[DTrace-devel] [PATCH] Add disassembler annotations for string constants
Kris Van Hees
kris.van.hees at oracle.com
Fri Feb 25 19:23:09 UTC 2022
On Fri, Feb 25, 2022 at 01:47:28PM -0500, Eugene Loh via DTrace-devel wrote:
> Reviewed-by: Eugene Loh <eugene.loh at oracle.com>
> with comments below:
>
> On 2/24/22 11:49 PM, Kris Van Hees via DTrace-devel wrote:
> > Signed-off-by: Kris Van Hees <kris.van.hees at oracle.com>
> > ---
> > libdtrace/dt_dis.c | 51 ++++++++++++++++--------
> > test/unittest/disasm/tst.ann-strconst.r | 1 +
> > test/unittest/disasm/tst.ann-strconst.sh | 26 ++++++++++++
> > 3 files changed, 61 insertions(+), 17 deletions(-)
> > create mode 100644 test/unittest/disasm/tst.ann-strconst.r
> > create mode 100755 test/unittest/disasm/tst.ann-strconst.sh
> If a new, nearly empty test directory is being created, then it would be
> appropriate to bring closely related tests into the same new directory.
> E.g.,
> variables/tvar/tst.dis-ann.sh
> dtrace-util/tst.DisOption.sh
> dif/tst.DisSubrNames.sh
> dif/tst.DisVarNames.sh
Yes, but that does not belong in this patch.
> >
> > diff --git a/libdtrace/dt_dis.c b/libdtrace/dt_dis.c
> > index efdaf012..f92cfdcf 100644
> > --- a/libdtrace/dt_dis.c
> > +++ b/libdtrace/dt_dis.c
> > @@ -82,9 +82,12 @@ dt_dis_varname_off(const dtrace_difo_t *dp, uint_t off, uint_t scope, uint_t add
> > }
> > /*
> > - * Check if we are loading either the gvar or lvar BPF map. If so,
> > - * we want to report the name of the variable it is looking up.
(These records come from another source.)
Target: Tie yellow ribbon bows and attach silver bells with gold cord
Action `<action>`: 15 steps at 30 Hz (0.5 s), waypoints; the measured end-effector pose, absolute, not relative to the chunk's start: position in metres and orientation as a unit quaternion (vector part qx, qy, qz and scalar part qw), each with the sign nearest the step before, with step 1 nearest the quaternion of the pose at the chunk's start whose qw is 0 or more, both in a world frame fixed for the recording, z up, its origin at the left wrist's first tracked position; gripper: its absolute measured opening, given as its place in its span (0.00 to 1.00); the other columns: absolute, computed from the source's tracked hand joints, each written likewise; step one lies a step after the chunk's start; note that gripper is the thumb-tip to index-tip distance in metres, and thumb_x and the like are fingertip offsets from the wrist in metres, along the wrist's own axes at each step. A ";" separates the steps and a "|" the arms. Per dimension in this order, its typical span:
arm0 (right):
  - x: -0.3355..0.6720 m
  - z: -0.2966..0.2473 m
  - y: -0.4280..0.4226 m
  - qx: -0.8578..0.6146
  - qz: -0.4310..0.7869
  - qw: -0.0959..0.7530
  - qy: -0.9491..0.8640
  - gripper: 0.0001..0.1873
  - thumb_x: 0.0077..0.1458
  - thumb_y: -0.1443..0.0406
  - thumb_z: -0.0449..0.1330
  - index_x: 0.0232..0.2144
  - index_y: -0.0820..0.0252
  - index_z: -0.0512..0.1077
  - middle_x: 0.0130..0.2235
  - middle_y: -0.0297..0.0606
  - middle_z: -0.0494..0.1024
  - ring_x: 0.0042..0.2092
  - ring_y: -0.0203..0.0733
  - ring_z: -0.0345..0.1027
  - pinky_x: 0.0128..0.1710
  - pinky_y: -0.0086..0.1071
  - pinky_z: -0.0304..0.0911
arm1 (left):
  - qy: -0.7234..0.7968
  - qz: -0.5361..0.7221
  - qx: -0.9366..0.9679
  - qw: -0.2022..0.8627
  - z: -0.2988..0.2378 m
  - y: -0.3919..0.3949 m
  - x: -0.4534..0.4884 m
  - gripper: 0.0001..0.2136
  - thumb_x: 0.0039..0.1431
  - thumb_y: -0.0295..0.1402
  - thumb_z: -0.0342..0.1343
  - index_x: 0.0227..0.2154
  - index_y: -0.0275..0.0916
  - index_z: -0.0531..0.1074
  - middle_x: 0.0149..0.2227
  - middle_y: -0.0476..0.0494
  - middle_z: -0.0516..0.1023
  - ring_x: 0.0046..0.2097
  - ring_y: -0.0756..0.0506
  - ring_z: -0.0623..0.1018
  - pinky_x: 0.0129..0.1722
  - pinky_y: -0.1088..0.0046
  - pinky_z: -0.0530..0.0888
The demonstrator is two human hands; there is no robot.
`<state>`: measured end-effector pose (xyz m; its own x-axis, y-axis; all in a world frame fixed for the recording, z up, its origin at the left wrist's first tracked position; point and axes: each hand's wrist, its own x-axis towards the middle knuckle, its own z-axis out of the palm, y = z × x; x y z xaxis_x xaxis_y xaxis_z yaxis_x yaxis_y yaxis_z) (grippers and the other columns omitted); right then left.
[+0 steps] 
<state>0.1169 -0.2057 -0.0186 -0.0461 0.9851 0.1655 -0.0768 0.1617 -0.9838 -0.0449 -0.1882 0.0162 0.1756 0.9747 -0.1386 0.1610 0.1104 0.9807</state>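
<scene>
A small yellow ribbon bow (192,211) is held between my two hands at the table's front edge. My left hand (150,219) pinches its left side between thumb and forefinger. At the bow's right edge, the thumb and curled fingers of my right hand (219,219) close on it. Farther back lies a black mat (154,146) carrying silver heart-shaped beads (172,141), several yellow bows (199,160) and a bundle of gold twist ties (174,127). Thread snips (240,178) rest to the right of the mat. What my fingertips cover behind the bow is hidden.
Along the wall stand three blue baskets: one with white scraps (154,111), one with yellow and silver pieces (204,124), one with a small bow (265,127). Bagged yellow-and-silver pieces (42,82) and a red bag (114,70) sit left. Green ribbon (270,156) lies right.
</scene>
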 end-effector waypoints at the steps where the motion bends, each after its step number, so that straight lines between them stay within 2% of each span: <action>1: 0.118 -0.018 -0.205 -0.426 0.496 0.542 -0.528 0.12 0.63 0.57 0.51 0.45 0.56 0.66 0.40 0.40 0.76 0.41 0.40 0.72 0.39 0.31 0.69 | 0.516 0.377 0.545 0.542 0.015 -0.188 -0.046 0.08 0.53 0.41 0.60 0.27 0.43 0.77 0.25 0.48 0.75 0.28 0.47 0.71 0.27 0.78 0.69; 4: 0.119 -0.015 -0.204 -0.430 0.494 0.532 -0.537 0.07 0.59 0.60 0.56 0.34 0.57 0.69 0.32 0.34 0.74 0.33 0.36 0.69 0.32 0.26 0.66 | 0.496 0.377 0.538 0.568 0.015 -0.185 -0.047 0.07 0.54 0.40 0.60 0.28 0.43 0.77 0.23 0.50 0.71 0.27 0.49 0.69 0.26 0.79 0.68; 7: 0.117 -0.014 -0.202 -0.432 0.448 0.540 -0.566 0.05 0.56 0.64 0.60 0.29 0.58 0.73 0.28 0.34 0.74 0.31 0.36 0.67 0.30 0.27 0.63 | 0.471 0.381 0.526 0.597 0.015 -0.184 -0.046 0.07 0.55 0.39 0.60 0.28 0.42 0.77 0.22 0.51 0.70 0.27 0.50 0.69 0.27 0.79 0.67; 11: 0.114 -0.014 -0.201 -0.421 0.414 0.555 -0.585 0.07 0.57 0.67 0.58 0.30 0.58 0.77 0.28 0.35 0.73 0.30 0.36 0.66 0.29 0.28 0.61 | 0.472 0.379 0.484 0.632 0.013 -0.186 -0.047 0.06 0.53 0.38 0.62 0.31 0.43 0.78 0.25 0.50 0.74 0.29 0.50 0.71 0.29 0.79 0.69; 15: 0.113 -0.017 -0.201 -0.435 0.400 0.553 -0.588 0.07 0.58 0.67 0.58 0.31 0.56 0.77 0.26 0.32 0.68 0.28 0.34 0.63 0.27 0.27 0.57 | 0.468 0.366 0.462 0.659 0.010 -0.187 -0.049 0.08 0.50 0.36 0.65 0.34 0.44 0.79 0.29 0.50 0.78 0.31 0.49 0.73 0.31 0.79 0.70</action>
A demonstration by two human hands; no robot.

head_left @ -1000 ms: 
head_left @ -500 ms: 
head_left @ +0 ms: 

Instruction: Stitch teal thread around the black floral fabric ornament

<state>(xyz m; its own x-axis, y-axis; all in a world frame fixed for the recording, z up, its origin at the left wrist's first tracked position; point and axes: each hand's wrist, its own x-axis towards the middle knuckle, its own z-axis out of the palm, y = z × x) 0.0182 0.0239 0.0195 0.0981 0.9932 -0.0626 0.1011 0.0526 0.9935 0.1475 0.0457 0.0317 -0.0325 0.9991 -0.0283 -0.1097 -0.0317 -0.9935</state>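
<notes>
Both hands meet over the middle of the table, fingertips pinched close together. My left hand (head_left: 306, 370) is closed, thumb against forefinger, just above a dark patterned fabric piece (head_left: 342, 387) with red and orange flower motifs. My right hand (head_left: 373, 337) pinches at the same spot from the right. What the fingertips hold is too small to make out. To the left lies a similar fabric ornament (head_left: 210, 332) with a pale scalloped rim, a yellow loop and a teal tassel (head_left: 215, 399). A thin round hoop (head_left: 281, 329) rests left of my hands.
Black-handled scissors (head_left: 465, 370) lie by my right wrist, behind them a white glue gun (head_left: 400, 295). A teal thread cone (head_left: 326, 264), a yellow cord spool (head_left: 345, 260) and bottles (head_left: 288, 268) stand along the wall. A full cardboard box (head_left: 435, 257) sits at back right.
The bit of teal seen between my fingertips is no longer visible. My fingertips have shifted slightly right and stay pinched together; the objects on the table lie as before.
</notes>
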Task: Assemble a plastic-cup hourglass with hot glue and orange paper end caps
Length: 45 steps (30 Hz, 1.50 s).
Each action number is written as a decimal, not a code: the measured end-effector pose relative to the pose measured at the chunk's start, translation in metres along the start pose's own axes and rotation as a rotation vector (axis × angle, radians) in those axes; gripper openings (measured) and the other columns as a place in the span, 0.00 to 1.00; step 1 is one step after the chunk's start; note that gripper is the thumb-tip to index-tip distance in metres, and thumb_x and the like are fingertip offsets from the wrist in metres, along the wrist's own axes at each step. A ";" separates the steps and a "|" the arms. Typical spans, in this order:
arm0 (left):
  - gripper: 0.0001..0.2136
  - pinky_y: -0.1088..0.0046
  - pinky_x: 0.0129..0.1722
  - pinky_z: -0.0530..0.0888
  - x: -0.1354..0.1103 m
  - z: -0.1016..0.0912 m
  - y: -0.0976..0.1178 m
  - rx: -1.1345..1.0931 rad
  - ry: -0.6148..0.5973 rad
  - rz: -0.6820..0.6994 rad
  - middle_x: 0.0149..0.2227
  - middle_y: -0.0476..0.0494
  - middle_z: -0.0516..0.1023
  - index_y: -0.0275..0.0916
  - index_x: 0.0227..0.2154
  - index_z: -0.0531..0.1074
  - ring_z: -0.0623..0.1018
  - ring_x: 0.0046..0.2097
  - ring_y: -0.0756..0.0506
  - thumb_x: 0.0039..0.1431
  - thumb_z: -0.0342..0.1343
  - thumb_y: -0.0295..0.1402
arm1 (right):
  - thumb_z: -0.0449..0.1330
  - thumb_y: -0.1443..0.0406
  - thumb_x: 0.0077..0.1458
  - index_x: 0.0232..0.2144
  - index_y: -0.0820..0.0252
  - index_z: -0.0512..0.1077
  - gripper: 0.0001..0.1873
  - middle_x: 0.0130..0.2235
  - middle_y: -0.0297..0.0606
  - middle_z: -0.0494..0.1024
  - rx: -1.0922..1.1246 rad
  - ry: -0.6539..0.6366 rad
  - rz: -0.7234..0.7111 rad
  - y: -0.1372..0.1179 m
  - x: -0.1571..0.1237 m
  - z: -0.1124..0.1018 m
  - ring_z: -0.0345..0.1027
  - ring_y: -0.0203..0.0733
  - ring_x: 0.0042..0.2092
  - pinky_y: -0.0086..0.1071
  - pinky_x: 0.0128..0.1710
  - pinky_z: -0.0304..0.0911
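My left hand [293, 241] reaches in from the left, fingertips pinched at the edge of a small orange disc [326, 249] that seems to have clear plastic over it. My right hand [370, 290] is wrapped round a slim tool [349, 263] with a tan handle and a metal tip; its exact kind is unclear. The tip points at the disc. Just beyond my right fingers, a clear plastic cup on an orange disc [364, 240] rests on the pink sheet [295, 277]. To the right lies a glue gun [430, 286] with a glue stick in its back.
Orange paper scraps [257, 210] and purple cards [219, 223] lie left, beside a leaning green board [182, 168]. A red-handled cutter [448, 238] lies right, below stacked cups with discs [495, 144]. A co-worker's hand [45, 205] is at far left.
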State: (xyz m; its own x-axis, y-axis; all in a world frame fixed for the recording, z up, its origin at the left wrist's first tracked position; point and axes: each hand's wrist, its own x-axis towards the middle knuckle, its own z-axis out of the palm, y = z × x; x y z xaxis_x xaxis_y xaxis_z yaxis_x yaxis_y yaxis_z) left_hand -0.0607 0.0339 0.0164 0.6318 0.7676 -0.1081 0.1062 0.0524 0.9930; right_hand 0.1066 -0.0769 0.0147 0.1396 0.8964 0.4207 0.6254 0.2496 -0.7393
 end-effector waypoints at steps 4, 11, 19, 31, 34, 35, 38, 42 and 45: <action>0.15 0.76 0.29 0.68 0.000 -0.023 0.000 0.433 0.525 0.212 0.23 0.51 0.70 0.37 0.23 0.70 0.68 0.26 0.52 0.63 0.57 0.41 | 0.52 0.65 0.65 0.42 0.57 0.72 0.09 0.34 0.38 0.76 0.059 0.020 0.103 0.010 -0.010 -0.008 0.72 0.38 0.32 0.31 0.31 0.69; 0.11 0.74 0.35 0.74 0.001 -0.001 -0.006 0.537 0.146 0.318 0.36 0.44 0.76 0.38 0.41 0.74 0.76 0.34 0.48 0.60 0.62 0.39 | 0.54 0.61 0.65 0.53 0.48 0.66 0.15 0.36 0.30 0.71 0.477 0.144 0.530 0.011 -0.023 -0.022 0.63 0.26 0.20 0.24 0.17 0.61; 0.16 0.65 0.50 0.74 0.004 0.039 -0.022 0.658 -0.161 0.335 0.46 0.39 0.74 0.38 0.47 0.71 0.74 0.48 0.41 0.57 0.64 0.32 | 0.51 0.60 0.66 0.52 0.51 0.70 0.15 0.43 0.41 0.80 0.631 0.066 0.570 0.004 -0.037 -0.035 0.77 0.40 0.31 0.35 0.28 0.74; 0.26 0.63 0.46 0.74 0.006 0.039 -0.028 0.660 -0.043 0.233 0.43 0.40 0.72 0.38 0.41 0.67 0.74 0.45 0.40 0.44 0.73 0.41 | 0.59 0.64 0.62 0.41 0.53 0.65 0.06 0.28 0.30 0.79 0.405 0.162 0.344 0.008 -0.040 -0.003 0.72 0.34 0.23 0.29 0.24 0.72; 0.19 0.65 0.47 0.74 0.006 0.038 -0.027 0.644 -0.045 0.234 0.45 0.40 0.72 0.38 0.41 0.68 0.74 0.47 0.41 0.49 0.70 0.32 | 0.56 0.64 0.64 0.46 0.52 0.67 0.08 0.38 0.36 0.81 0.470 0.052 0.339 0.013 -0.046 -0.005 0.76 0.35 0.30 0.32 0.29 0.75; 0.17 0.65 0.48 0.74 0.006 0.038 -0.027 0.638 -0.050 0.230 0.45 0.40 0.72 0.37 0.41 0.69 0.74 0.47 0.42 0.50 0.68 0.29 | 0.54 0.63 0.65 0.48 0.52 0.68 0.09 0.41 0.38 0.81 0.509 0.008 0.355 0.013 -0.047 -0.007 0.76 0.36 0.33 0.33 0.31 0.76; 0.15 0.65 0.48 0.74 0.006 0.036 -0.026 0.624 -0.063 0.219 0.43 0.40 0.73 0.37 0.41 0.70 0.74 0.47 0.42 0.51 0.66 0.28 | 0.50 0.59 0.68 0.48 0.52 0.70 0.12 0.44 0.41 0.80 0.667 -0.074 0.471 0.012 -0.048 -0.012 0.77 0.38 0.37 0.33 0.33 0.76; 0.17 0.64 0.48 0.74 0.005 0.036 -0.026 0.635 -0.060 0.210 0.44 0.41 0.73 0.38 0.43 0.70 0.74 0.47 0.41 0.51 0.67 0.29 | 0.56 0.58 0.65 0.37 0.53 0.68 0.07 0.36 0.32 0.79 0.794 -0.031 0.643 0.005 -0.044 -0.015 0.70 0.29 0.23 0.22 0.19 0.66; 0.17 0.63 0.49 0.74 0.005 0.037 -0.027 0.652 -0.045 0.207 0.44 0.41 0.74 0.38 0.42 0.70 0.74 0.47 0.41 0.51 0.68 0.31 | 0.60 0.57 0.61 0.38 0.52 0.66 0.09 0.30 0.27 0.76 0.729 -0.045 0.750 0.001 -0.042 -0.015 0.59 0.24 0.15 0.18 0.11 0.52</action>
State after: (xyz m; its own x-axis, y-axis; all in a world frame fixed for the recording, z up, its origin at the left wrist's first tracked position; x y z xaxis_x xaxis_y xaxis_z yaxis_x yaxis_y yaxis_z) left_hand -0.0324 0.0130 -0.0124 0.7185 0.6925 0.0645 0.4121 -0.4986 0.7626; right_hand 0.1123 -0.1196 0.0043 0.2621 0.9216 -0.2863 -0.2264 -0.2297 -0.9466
> > - * The sequence of instructions we are looking for is:
> > + * Check if we are loading from the gvar, lvar, or strtab BPF map.
> > + *
> > + * If we are loading a gvar or lvar, we want to report the variable name.
> > + * If we are loading a string constant, we want to report its value.
> > + *
> > + * For variables, the sequence of instructions we are looking for is:
> > * insn code dst src offset imm
> > * -2: ld dst %fp DT_STK_DCTX 00000000
> > * -1: ld dst dst DCTX_*VARS 00000000
> > @@ -96,15 +99,22 @@ dt_dis_varname_off(const dtrace_difo_t *dp, uint_t off, uint_t scope, uint_t add
> > * - load by value
> > * - store by value
> > * - access by reference
> > + *
> > + * For string constants, the sequence of instructions we are looking for is:
> > + * insn code dst src offset imm
> > + * -2: ld dst %fp DT_STK_DCTX 00000000
> > + * -1: ld dst dst DCTX_STRTAB 00000000
> > + * 0: add dst 0 0 var_offset
> > + * where instruction 0 is the current instruction.
> > */
> > static void
> > -dt_dis_varname(const dtrace_difo_t *dp, const struct bpf_insn *in, uint_t addr,
> > +dt_dis_refname(const dtrace_difo_t *dp, const struct bpf_insn *in, uint_t addr,
> > int n, FILE *fp)
> > {
> > __u8 ldcode = BPF_LDX | BPF_MEM | BPF_DW;
> > __u8 addcode = BPF_ALU64 | BPF_ADD | BPF_K;
> > - int dst, scope, var_offset = -1;
> > - const char *vname;
> > + int dst, scope = -1, var_offset = -1;
> > + const char *name;
> I get that vname is now an outdated name, but "name" doesn't seem right
> either. You just said that in the strtab case you're going to print a
> value. So maybe s/vname/label/ or s/vname/string/?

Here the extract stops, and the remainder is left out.